Abstract
Autism is a childhood neuropsychiatric disorder that, despite exhibiting high heritability, has largely eluded efforts to identify specific genetic variants underlying its etiology. We performed a two-stage genetic study in which genome-wide linkage and family-based association mapping was followed up by association and replication studies in an independent sample. We identified a common polymorphism in contactin-associated protein-like 2 (CNTNAP2), a member of the neurexin superfamily, that is significantly associated with autism susceptibility. Importantly, the genetic variant displays a parent-of-origin and gender effect recapitulating the inheritance of autism.
Main Text
Autistic disorder (MIM 290850), first described by Kanner in 1943,1 is a pervasive developmental disorder characterized by a triad of marked features: impaired social interaction, impaired language development, and restricted and repetitive behavior and interests. A diagnosis of autism can typically be made by 4 years of age. The prevalence is approximately 20 per 10,000 for autistic disorder and 60 per 10,000 individuals for all autism spectrum disorders, with males being 4 times as likely, as compared to females, to be affected.2 There is no doubt that autism presents a significant disease burden.

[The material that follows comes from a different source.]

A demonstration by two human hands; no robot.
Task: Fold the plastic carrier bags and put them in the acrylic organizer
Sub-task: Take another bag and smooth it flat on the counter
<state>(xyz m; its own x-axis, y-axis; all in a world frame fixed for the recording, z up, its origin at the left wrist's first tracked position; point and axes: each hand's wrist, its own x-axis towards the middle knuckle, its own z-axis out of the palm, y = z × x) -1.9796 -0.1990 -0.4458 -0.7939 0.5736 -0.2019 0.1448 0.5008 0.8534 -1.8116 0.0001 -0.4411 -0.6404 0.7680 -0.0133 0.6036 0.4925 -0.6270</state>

Compelling evidence for a genetic basis for autism has been provided by twin studies, demonstrating a significantly higher concordance rate for monozygous versus dizygous twins, with an overall heritability of 80%–90%.3 Consequently, it is expected that appropriate genomic screens can identify susceptibility genes given the major genetic component to familiality. With the availability of new genotyping technologies that can survey the genome at far higher resolution than before and large family collections with sufficient samples for both discovery and validation, we initiated a two-stage genome-wide study of autism that is not limited by our current understanding of autism pathophysiology.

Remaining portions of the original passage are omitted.